## EXERCISE REQUIREMENTS:
What appears from the first line of the data below through the line containing "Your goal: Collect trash", both included, should be copied exactly, and nothing else.

## GIVEN RECORDS:

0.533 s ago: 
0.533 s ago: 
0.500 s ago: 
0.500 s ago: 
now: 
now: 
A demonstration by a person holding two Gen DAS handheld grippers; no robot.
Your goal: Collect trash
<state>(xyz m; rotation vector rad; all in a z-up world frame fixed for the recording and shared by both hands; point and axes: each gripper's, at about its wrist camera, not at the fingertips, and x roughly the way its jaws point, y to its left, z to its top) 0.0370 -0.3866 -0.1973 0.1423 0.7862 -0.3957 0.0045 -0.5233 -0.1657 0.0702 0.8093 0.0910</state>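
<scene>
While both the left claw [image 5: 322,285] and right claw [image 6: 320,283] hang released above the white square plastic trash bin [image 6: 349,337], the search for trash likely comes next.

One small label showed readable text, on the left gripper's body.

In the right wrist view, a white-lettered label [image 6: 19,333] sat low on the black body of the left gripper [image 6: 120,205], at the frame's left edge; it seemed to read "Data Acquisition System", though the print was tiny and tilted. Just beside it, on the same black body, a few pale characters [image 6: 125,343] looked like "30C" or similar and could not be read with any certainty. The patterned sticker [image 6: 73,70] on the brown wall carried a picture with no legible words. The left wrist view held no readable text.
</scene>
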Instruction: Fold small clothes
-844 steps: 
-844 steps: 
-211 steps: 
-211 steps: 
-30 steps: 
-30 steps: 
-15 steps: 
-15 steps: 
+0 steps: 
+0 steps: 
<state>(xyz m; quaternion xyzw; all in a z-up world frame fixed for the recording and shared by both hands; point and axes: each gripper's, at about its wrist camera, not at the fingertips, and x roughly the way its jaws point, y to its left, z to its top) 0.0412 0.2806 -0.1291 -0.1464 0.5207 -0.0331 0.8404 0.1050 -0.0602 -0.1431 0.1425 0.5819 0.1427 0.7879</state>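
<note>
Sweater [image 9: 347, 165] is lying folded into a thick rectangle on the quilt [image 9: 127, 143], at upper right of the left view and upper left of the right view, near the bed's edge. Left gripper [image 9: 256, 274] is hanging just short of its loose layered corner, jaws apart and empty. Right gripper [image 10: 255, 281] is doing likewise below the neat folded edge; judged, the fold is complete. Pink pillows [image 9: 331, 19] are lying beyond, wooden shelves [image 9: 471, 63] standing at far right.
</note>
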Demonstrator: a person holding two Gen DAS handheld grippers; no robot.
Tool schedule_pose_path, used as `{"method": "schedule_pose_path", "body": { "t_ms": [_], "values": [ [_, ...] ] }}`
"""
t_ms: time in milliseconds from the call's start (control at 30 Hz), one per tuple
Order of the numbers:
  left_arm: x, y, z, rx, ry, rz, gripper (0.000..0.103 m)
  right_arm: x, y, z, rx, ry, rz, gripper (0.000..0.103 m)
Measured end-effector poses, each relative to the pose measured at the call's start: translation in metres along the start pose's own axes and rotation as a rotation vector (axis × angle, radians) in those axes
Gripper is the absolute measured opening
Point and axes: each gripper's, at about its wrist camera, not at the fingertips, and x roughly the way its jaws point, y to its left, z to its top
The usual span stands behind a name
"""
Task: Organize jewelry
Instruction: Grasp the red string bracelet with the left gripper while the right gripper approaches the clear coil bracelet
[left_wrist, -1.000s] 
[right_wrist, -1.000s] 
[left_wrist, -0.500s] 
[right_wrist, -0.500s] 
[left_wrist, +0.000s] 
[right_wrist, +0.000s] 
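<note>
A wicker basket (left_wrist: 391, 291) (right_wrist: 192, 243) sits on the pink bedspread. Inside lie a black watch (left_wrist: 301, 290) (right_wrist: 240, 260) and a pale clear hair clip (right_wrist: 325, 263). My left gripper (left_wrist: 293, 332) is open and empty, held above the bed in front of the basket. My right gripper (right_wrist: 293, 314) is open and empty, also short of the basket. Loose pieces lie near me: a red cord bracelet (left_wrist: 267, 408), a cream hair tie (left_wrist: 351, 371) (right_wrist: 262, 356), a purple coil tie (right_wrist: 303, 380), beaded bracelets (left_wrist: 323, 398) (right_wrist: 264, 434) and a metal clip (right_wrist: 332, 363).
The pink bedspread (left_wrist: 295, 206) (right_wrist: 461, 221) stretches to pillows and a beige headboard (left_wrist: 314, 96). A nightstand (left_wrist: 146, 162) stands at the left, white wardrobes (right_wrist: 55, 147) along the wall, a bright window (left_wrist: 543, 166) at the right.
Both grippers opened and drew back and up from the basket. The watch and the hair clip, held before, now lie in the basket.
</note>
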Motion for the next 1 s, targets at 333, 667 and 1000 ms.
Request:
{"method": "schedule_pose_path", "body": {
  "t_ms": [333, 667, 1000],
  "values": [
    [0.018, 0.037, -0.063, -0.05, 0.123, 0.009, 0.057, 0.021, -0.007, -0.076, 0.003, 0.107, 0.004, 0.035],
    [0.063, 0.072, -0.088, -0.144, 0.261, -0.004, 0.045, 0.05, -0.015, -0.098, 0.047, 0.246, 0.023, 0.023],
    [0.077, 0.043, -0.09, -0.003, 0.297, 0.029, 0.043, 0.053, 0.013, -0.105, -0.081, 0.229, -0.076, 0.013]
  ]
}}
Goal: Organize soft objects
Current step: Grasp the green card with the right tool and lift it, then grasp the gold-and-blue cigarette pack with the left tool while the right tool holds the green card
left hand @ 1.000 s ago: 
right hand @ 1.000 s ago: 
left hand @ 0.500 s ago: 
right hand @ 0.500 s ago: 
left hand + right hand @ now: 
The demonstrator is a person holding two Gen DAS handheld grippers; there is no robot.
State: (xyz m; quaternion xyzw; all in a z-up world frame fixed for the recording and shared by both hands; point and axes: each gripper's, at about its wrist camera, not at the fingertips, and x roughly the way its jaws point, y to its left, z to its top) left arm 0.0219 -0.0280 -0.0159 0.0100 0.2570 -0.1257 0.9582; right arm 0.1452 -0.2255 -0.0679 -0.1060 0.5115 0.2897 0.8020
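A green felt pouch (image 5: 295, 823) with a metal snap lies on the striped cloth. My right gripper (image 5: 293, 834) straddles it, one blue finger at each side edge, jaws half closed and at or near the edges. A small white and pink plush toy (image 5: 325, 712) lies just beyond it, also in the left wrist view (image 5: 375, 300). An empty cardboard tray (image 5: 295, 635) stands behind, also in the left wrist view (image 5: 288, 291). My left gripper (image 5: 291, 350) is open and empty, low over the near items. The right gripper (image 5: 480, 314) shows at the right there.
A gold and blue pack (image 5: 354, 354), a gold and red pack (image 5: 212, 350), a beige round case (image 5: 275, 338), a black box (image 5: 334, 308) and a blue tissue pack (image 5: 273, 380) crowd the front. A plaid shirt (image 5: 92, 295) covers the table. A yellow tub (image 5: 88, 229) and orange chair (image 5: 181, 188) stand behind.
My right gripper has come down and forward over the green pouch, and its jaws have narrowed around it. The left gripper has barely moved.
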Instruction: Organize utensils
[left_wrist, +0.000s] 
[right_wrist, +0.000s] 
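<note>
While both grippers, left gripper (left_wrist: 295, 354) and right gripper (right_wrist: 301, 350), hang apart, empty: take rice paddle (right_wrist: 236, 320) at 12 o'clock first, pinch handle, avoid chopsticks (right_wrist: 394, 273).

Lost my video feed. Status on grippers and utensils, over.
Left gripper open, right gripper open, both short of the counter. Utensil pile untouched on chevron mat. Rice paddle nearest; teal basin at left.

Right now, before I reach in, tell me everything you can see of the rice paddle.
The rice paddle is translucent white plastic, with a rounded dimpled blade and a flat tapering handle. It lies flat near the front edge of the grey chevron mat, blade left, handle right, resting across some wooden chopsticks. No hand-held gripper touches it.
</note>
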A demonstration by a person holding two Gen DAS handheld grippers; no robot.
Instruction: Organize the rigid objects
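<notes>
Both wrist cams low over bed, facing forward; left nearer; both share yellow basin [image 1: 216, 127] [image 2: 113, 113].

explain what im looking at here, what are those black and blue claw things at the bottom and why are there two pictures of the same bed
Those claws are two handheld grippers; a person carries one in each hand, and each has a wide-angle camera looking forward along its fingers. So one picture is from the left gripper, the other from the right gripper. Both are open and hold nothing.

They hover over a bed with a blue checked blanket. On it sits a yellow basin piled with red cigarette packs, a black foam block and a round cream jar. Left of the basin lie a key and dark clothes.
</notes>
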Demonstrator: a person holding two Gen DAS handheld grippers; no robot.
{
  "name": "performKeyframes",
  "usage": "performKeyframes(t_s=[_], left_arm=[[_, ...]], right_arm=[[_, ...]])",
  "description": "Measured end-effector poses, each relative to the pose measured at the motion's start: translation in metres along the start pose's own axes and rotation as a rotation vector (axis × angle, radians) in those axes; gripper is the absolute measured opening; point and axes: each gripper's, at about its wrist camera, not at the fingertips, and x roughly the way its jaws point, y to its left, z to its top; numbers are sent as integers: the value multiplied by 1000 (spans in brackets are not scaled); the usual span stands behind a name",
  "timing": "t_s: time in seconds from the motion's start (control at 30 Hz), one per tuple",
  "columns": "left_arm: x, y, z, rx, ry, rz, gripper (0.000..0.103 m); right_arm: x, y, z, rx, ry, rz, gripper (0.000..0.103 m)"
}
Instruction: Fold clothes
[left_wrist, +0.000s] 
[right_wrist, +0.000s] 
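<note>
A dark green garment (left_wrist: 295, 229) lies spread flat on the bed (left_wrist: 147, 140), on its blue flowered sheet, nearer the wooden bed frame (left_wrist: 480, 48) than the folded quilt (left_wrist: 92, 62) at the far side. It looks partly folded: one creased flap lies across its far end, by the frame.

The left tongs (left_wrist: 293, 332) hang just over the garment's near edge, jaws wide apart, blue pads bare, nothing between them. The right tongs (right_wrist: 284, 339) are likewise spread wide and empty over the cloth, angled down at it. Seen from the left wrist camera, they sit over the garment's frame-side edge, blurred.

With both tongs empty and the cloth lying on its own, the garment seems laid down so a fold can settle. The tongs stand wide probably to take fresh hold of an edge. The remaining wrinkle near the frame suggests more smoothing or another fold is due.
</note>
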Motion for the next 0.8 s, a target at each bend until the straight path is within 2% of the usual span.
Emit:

## TASK ANSWER:
0.533 s ago: 
0.533 s ago: 
0.500 s ago: 
0.500 s ago: 
now: 
now: 
A demonstration by a person holding two Gen DAS handheld grippers; no robot.
Your goal: Collect trash

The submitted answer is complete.